- _GIVEN MATERIAL_:
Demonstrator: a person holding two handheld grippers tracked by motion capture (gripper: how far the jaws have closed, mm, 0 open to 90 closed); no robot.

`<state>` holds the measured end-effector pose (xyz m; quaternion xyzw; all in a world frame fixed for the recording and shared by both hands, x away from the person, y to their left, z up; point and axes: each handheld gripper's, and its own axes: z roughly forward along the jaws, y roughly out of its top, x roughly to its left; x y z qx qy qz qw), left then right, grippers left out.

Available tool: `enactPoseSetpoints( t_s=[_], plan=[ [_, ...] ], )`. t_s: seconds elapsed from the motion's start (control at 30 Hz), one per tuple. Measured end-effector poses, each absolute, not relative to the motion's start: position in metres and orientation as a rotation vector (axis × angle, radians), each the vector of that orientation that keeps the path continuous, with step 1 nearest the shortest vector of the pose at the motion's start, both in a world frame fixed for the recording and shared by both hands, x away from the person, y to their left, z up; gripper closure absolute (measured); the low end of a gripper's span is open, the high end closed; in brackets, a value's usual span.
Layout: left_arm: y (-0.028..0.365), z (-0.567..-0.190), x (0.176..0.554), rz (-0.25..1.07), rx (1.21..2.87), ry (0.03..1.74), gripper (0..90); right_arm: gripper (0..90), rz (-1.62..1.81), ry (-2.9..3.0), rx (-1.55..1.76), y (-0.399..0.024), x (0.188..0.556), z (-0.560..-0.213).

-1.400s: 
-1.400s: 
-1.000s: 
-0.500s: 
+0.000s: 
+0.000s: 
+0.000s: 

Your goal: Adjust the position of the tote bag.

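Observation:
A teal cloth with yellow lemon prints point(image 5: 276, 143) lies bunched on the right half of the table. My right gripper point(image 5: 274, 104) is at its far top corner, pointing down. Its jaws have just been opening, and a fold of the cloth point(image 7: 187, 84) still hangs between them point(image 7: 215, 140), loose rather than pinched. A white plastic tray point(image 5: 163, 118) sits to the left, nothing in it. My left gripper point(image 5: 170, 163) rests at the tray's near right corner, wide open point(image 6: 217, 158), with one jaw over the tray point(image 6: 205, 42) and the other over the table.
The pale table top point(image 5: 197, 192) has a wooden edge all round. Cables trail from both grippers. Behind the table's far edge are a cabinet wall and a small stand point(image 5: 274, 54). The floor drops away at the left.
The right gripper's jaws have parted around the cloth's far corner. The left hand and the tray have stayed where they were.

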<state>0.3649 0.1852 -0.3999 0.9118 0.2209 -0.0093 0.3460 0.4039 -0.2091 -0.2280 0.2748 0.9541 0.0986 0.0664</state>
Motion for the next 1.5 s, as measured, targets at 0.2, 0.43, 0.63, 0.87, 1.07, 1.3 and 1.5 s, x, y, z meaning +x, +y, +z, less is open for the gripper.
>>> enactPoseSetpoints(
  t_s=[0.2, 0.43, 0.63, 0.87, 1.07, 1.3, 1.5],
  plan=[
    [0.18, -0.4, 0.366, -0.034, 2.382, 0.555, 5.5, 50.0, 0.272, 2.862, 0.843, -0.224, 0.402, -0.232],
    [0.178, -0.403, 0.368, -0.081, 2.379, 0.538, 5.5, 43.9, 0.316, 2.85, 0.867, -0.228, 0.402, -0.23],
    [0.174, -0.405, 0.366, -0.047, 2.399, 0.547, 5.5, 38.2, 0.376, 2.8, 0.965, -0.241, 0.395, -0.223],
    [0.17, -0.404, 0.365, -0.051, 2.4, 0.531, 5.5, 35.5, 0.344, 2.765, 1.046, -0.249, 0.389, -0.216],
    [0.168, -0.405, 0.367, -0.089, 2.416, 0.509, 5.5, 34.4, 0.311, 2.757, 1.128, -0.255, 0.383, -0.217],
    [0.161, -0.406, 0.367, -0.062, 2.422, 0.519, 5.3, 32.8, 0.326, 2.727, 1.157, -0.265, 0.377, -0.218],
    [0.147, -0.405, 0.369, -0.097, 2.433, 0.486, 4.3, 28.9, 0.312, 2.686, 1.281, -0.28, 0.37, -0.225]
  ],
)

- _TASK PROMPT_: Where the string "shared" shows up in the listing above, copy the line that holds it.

- _ANSWER FOR THIS EXERCISE_:
`<state>` holds the measured end-effector pose (xyz m; quaternion xyzw; all in a world frame fixed for the recording and shared by both hands, x away from the person, y to their left, z up; point and axes: each handheld gripper's, and its own axes: z roughly forward along the jaws, y roughly out of its top, x roughly to its left; x y z qx qy qz qw), left then right, grippers left out.
Available tool: `enactPoseSetpoints( t_s=[_], plan=[ [_, ...] ], )`. t_s: seconds elapsed from the motion's start (control at 30 Hz), one per tuple. Measured end-effector poses, each absolute, not relative to the motion's start: position in metres and orientation as a rotation vector (axis × angle, radians), each the vector of that orientation that keeps the path continuous, with step 1 nearest the shortest vector of the pose at the motion's start, both in a world frame fixed for the recording and shared by both hands, x away from the person, y to their left, z up; gripper closure absolute (measured); the low end of a gripper's span is open, the high end closed; in brackets, a value's usual span.

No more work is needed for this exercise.